Шнуровка повседневного платья корнильонок оказалась сложнее завязок на сарафане Инги, но Милош на каравелле привык справляться с куда более мудреными узлами. Мягкое девичье тело буквально задеревенело в его руках, в уголках плотно сжатых губ притаился ужас. Нет, не перед ним, перед чем-то куда более пугающим, чем первая близость с мужчиной.

За прошедшую неделю его бланкийский стал богаче, но Милошу все равно не хватило бы слов, чтобы расспросить и успокоить свою голубку. Оставался лишь язык прикосновений, язык нежности и доверия. Он легко подхватил крепкую, но рядом с ним все равно легкую девушку и бережно опустил ее на постель.

— Смотри на меня, — попросила Кончита и для верности обхватила руками голову Милоша, тут же немного успокаиваясь от прикосновения к его шелковистым локонам. Она цеплялась за его медовый добрый взгляд, ей важнее воздуха была сейчас уверенность в том, что она — это она, а не порабощенная против воли Иолотли, и что он — это он, ее великан, совсем недавно бывший незнакомым чужестранцем и уже такой родной, а не... Не тот, кто являлся... Кто стал... Нет, ее отец — здесь, через две комнаты, должно быть, читает перед сном или курит сигару.

Но вскоре взгляд неизбежно потерялся во мраке, когда Милош начал покрывать обжигающими поцелуями ее грудь, когда прижался чуть колючей щекой к ее животу. Кончита таяла от этих волшебных прикосновений, она купалась в этих щедрых ласках будто в теплых водах лимана неподалеку от Сорро. Но в сознание неумолимо вползал скользкий липкий ужас. Господи, да сколько же их побывало там, когда она и ее живой братишка безмятежно нежились в уюте материнского чрева?!
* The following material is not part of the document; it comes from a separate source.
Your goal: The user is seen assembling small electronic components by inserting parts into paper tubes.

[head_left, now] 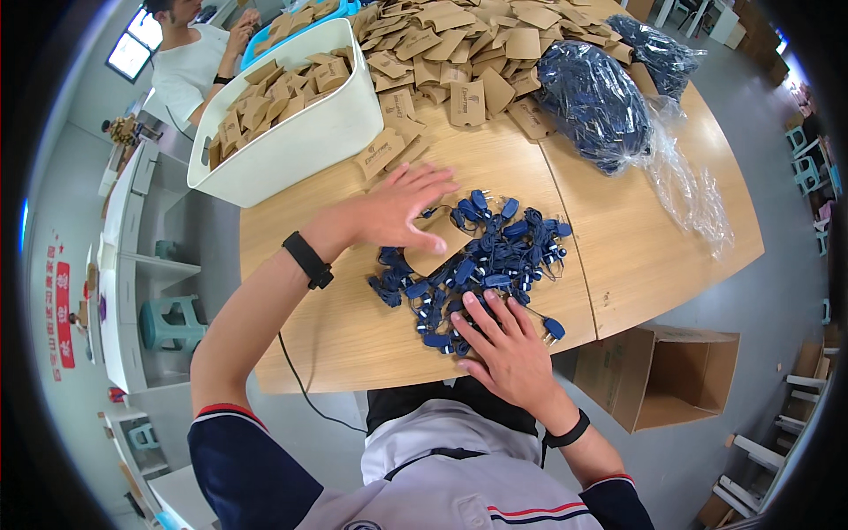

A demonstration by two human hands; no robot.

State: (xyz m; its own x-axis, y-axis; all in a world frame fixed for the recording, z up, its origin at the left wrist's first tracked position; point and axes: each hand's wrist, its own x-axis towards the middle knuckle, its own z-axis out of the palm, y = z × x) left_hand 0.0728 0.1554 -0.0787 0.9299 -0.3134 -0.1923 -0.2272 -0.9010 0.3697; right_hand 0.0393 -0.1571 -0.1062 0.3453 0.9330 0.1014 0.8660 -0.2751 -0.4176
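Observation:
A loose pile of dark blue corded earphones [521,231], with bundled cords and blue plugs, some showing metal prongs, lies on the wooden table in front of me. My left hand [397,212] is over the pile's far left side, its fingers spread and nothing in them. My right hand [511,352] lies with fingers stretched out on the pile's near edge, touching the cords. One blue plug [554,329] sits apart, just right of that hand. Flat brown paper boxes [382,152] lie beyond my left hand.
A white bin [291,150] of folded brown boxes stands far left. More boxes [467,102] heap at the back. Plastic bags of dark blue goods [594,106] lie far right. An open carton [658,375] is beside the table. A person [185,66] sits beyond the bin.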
— Кончита. Кончита! — громкий шепот и крепкая хватка на плечах вытащили ее из зловонной трясины.

— Прости, amado, — вымученно улыбнулась роха и благодарно, теперь уже сама поцеловала своего великана в губы. А тот, когда разорвал поцелуй, сосредоточенно посмотрел на нее, мягко сжал ее запястье и попросил с лукавой улыбкой:

— Пожалуйста.

Таинственное, тяжелое, твердое легло в ее руку, а широкая ладонь Милоша легла сверху, подсказывая, направляя. Дурочка она. В любви нет места страху, и рядом не кто-то, а он, ее Милош, и его медовые глаза вдруг заволокло туманом, и тихий стон слетел с его губ... Ох, да ему же нравится, когда она — так!

— Ahora, paloma, — не спросил, сказал он и уверенно обнял Кончиту, устраиваясь у нее между ног.
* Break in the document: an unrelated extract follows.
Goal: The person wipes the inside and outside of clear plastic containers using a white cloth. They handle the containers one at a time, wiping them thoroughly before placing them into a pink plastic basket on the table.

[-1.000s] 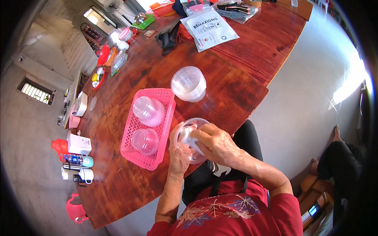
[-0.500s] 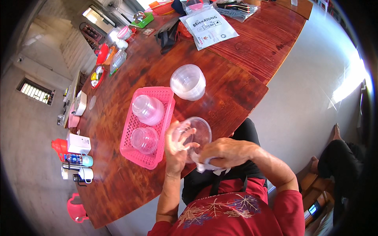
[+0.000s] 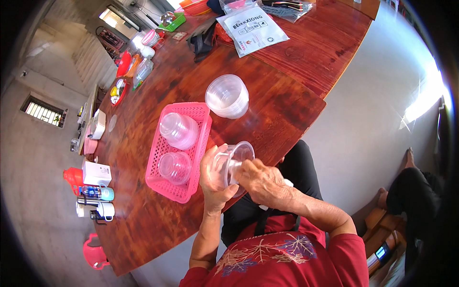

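Observation:
A clear plastic bowl [image 3: 243, 152] is tilted on its side in front of me, above the table's near edge. My left hand [image 3: 215, 177] is wrapped round its outside, thumb low and fingers behind the wall. Closed on a white cloth [image 3: 234, 165], my right hand [image 3: 265, 182] reaches into the bowl's mouth; most of the cloth is hidden by the fingers. Just left of my left hand stands a pink plastic basket [image 3: 198, 165] holding upturned clear bowls [image 3: 179, 130] in two groups. Beyond it rests a stack of clear bowls [image 3: 227, 95], mouths up.
The reddish wooden table [image 3: 158, 229] ends close to my lap. A white plastic package [image 3: 256, 29] and a dark strap [image 3: 201, 40] lie farther back. Bottles and cups [image 3: 98, 193] line the left edge. Another person's leg [image 3: 420, 191] is at the right.
The bowl has turned so its mouth faces right. My left hand has closed round it, and my right hand has moved up into the mouth with the cloth.

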Action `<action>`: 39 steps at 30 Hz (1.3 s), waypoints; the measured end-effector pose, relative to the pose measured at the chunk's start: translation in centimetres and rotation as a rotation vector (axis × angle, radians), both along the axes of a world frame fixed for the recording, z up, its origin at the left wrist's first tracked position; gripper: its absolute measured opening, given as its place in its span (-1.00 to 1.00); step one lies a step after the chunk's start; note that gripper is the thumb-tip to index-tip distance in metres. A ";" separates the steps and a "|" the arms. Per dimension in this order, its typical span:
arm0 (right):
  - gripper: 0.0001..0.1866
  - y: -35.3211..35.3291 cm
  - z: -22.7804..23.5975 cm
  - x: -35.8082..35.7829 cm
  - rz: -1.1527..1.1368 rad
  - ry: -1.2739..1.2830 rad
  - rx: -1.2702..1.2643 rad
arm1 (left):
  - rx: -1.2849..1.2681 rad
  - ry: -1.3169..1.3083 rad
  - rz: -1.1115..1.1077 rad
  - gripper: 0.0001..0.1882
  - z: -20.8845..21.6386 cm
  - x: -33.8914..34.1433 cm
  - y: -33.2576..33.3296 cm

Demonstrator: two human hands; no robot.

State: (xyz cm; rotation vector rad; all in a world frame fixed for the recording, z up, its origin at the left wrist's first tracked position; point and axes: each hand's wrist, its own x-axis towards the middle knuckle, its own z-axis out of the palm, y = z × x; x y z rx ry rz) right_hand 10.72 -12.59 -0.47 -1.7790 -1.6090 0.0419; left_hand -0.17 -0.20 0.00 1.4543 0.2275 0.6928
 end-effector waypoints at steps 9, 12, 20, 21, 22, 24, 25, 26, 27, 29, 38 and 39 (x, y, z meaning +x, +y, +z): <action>-0.72 1.0 2.1 0.6 -0.048 0.075 0.231 | -0.206 -0.058 0.014 0.08 -0.3 -0.3 -1.0; -0.72 1.8 1.3 0.4 -0.117 -0.147 0.127 | -0.197 -0.052 0.006 0.09 0.1 -0.1 -1.5; -0.85 1.3 1.3 -0.4 0.335 0.424 0.059 | -0.191 -0.052 -0.075 0.07 -0.7 -0.8 -0.9; -0.82 0.5 2.4 0.2 0.415 0.749 -0.060 | -0.230 -0.075 -0.078 0.08 -0.9 -0.9 -0.9; -0.80 0.6 2.1 0.1 0.353 0.771 0.078 | -0.265 -0.098 -0.083 0.08 -0.8 -1.0 -1.0; -0.77 0.8 1.4 -0.2 0.229 0.808 0.352 | -0.311 -0.126 -0.020 0.11 -0.6 -0.5 -1.3; -0.70 0.9 1.9 0.0 0.098 0.626 0.401 | -0.362 -0.139 -0.010 0.12 -0.8 -0.7 -1.5; -0.66 1.6 1.1 -0.2 -0.060 0.402 0.446 | -0.412 -0.152 0.001 0.13 -0.9 -1.0 -1.6; -0.63 1.8 1.3 -0.2 -0.110 0.262 0.359 | -0.446 -0.124 -0.013 0.13 -1.3 -1.6 -1.5; -0.59 1.9 1.7 -0.2 -0.117 0.069 0.229 | -0.362 -0.083 -0.008 0.13 -0.4 -1.3 -1.9; -0.72 -1.4 3.4 2.0 0.527 0.433 0.006 | -0.284 -0.097 0.052 -0.06 -0.4 -1.3 -0.6; -0.75 -2.2 3.6 3.0 0.661 0.494 -0.058 | -0.247 -0.044 0.118 -0.06 0.3 -1.4 -0.6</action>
А потом пришел тот миг, когда печать на ее устах не вскрылась. Зато сломалась другая печать — на ее сердце.

Рано утром Милош выпил травяной отвар, который временно вызвал у него лихорадку, и под предлогом болезни попросил у Роя разрешения не идти на стройку. Первый помощник мгновенно дал свое согласие. Все-таки великан был у начальства на хорошем счету. Ни разу за год не клянчил для себя поблажек, легко брался за тяжелую работу, а после высадки на Драконовы земли Рой отчасти чувствовал себя ему обязанным.